Nott asks “what if his life was really wonderful?” because hers was. Because for her “before” was the life worth living and now is the nightmare. Because her reason to go forward is inextricably linked to her memories of what was. It’s so fundamental to her that to even imagine someone might not want that is a stretch.
It’s a testament to the way Sam tells her story that even in the most innocuous scenes, he’s tugging at heartstrings we didn’t know we had. It’s the kind of thing that only pays off with the benefit of hindsight, but with context it tells us so much about where Nott is at mentally and emotionally. He’s showing us what she cares about and pointing to a past that matters. At this moment in the story, she’s a little goblin girl and it’s easy to not look any deeper but Sam is using this moment to point backwards and say “there’s something there that matters to her” without drawing any focus from the main point of the scene.

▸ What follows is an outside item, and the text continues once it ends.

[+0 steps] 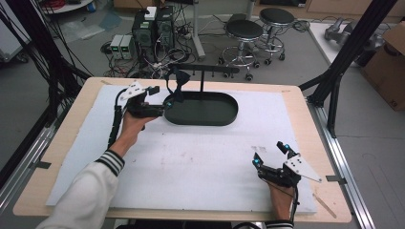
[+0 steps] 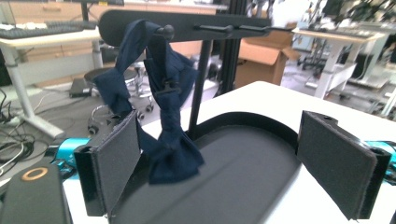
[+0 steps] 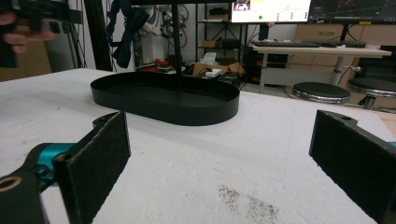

And I know this isn’t how the spell works, but I’ve watched enough of Sam’s play style to think it might matter anyway. Nott failed the saving throw against zone of truth and not only did she fail, she rolled a one. Sam likes to play into the stories the dice tell so I think it’s deliberate. I think the spell pulls out a bit more of the truth than Nott intended to share at this point and he’s giving us a glimpse of the cards she holds so close to her chest.